## YOUR GOAL
Once "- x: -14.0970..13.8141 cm" turns up in a line below, reproduce that line and those after it exactly, stopping after the line with "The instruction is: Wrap"; leave pictures out.

## AVAILABLE DATA
%%
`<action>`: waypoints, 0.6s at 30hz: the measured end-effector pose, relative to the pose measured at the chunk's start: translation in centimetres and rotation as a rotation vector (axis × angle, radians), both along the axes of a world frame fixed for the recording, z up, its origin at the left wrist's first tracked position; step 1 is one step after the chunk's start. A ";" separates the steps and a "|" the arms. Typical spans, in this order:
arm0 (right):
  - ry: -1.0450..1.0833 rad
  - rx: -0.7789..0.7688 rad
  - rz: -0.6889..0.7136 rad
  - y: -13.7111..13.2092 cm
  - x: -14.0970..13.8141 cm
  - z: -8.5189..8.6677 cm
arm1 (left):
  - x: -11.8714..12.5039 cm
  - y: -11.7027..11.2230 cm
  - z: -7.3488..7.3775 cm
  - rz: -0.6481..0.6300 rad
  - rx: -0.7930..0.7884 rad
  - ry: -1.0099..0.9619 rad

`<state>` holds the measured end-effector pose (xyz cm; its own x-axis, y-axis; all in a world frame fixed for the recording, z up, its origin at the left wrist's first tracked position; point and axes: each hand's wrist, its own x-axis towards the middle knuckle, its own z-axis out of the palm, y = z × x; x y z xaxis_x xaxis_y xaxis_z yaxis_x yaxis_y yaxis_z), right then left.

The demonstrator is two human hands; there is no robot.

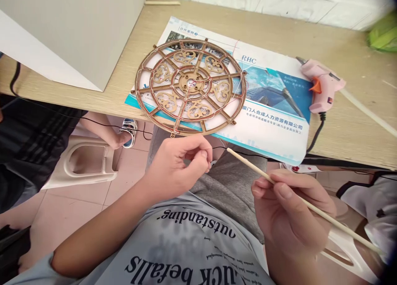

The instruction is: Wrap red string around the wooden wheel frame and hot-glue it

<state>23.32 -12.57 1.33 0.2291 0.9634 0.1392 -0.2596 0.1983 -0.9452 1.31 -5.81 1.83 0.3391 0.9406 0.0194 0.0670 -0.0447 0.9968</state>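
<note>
My right hand (291, 210) grips a long, thin, pale wooden stick (248, 163) like a pencil, its tip pointing up and left. My left hand (182, 165) is in front of the table edge, thumb and fingertips pinched together. Whether anything is between them is too small to make out; a faint thin strand shows near the fingertips. Just beyond my left hand lies a round bronze-coloured openwork frame (192, 83) with spokes, rings and scroll ornaments. Thin reddish wire or thread runs along its rings. Neither hand visibly holds the frame.
Under the frame lies a blue and white printed sheet (276, 132). A pink glue gun (322, 84) rests at its right, with a cable and a pale glue stick (369, 111). A white panel (77, 32) stands at left. People sit on both sides, near a plastic stool (83, 163).
</note>
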 end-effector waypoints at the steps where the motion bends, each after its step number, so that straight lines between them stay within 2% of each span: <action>1: 0.005 -0.011 -0.003 0.0 0.0 -0.1 | 0.1 0.0 -0.2 -0.013 -0.011 0.046; 7: 0.046 -0.087 0.031 0.2 -0.1 -0.7 | 0.6 0.0 -1.2 -0.057 0.044 0.245; 10: 0.057 -0.129 0.046 0.3 0.1 -0.8 | 0.5 -0.2 -1.3 -0.077 0.061 0.134; 14: 0.070 -0.132 0.108 0.5 0.5 -0.9 | 0.4 -0.1 -0.8 -0.092 -0.046 -0.093; 18: 0.118 -0.128 0.157 0.7 0.7 -1.1 | 0.5 0.3 -0.3 -0.064 -0.086 -0.130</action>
<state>24.00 -11.90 0.22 0.0827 0.9966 -0.0051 -0.3878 0.0274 -0.9213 1.80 -5.52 1.53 0.3980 0.9173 -0.0128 -0.0628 0.0412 0.9972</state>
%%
## ANSWER BELOW
  - x: -14.0970..13.8141 cm
  - z: -8.5189..8.6677 cm
arm1 (left):
  - x: -11.8714..12.5039 cm
  - y: -11.7027..11.2230 cm
  - z: -7.3488..7.3775 cm
  - rz: -0.6481..0.6300 rad
  - rx: -0.7930..0.7884 rad
  - ry: -1.0099..0.9619 rad

`<state>` holds the measured end-effector pose (xyz cm; its own x-axis, y-axis; all in a world frame fixed for the recording, z up, its origin at the left wrist's first tracked position; point and axes: each hand's wrist, its own x-axis towards the middle knuckle, its own z-axis out of the palm, y = z × x; x y z xaxis_x xaxis_y xaxis_z yaxis_x yaxis_y yaxis_z), right then left.

The demonstrator is two human hands; there is no robot.


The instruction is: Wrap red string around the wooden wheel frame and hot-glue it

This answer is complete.